O futuro e o passado 09/02/2010
- O Estado de S.Paulo
O presidente Lula não pode ser condenado por desejar que a campanha pela sua sucessão seja um confronto plebiscitário entre os seus dois mandatos e os do antecessor Fernando Henrique. "Nós contra eles, pão, pão, queijo, queijo", como disse numa entrevista em outubro passado. Muito menos o PSDB pode ser criticado por não aceitar a agenda eleitoral nos termos estabelecidos pelo adversário. Mas Lula, a sua candidata Dilma Rousseff e o PT devem ser denunciados pela sistemática deturpação dos fatos que pretendem ver comparados. Já o provável candidato José Serra, o ex-presidenciável Aécio Neves e os tucanos em geral merecem ser expostos pelo modo como reagiram à tática lulista de intimidá-los. O nome clássico para esse tipo de reação é fuga para a frente.
Aécio Neves, por exemplo, se apresentava como o "pós-Lula". Serra deixa claro que a única comparação que a seu ver interessa ao povo brasileiro é entre os currículos dos competidores -- a experiência (dele) contra o noviciado (de Dilma). Nem um nem outro afirmou que uma disputa presidencial comporta mais de um eixo: o essencial é o futuro, naturalmente, mas isso não significa ignorar o passado ou desatrelar uma coisa da outra.

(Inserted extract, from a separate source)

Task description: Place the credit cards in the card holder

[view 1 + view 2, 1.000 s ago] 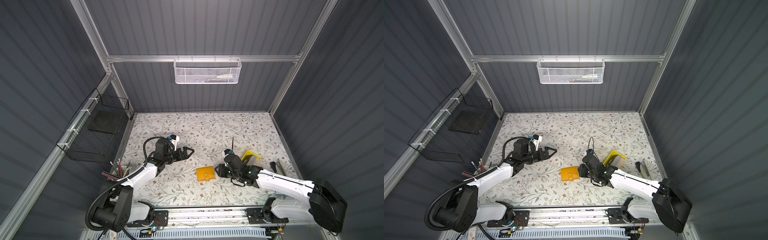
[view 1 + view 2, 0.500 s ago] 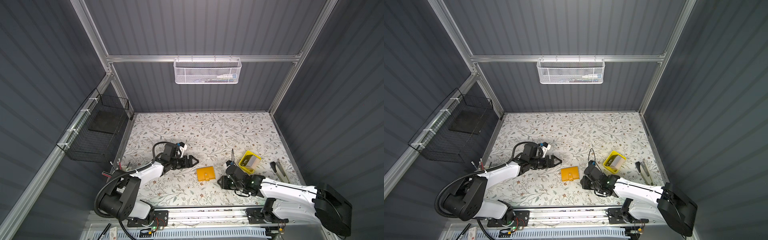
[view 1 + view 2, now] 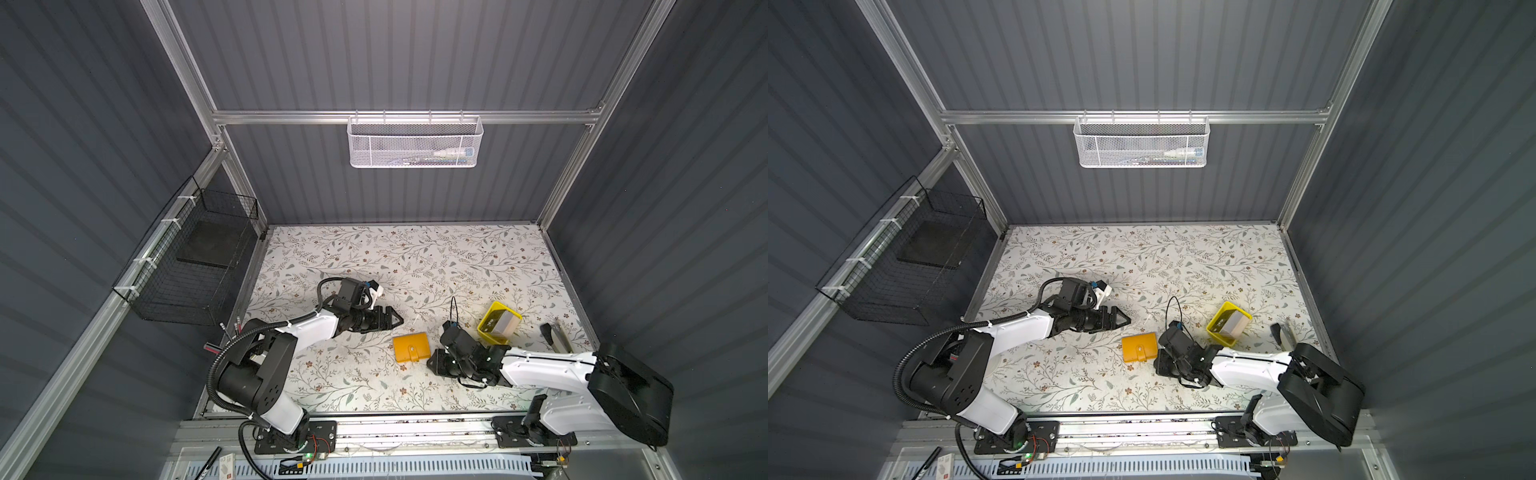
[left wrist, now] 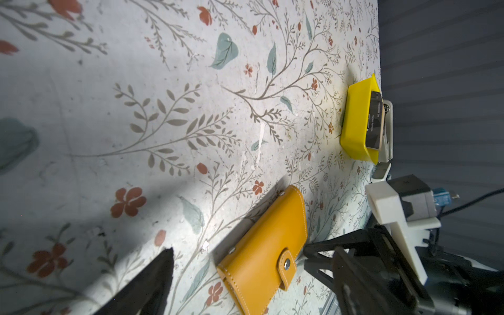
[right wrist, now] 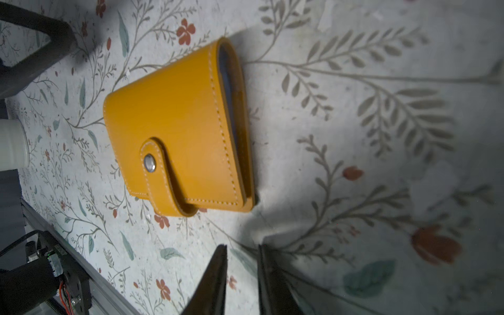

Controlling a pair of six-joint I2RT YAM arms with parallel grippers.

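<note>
Right gripper (image 3: 433, 365) drawn frontward, card holder (image 3: 410, 347) lying closed just beside

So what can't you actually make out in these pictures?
- Cards in the yellow tray: left wrist view shows them edge on behind the tray wall; no count possible.
- Card holder contents: snapped shut in every view.
- Left fingers: one cut off by the left wrist view's edge.
- White mesh basket contents: too small in both top views.
</note>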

Trata-se, aliás, de uma repetição: José Serra, em 2002, e Geraldo Alckmin, em 2006, se recusaram a assumir o legado dos anos FHC. Como os petistas não perdem oportunidade de apontar, eles esconderam o ex-presidente. Agora, diante do intento lulista de ditar pela terceira vez as linhas do debate sucessório, reescrevendo a história recente do País, o PSDB tropeçou.
Foi o próprio Fernando Henrique quem tomou a si a tarefa de contestar, ponto por ponto, a versão caricatural do que foram os governos brasileiros dos últimos 16 anos. Em artigo no Estado de domingo -- cujo título, Sem medo do passado, pode ser lido também como uma sutil repreensão ao silêncio dos correligionários -- ele acusa o sucessor de "baixar o nível da política à dissimulação e à mentira". A "desconstrução" do inimigo principal -- principal, argumenta, "porque podemos ganhar as eleições" -- consiste em negar "o que de bom foi feito" e em se apossar "de tudo o que dele herdaram, como se deles sempre tivesse sido". Seguramente não foi apenas a operação em curso de encurralar o candidato tucano que moveu o ex-presidente. Também a legítima preocupação com a sua biografia há de ter pesado na iniciativa.
PUBLICIDADE
No revide à teoria de que o governo "neoliberal" do PSDB travou o desenvolvimento e foi um modelo de insensibilidade social, Fernando Henrique arrolou as mudanças postas em marcha na sua administração, que permitiram a Lula "dar passos adiante". Para concluir que, embora eleições não se ganhem com o retrovisor, "se o lulismo quiser comparar, sem mentir e sem descontextualizar, a briga é boa". O desafio produziu efeitos. A ministra Dilma, sem a agressividade costumeira, adotou uma linguagem que, na improvável hipótese de persistir, ajudaria a fazer da campanha uma contenda civilizada. "Não estou desmerecendo ninguém. Sem sombra de dúvida houve passos no governo anterior", ponderou. "O que estou dizendo é que o nosso caminho é melhor."
No PSDB, porém, a renúncia ao caminho percorrido, pelo menos na arena pública, continua a prevalecer. O artigo de Fernando Henrique, comenta um parlamentar da legenda, "é o que o partido vem dizendo internamente". E o presidente da agremiação, senador Sérgio Guerra, investiu: "A ministra tem de esquecer essa história de comparação. Seu desafio é mostrar que é melhor para o País." Tudo indica que, na avaliação tucana, a "briga boa" defendida pelo ex-presidente equivalerá, para o candidato, a cair numa armadilha. Como se muito pior não será ele ouvir calado a reconstrução falsificada da gestão FHC, ponto de partida para a glorificação do governo Lula, de que Dilma seria a continuadora.
Na corrida às urnas, o futuro vem antes do passado. Mas, se o PSDB permitir que o passado vire território de caça exclusivo do PT, correrá o risco de uma derrota não apenas eleitoral, mas política. Resta saber se o partido -- cuja desarticulação se acentuou com a queda de braço entre os governadores Aécio Neves e José Serra pela candidatura ao Planalto -- conseguirá falar do futuro e do passado com igual clareza e destemor.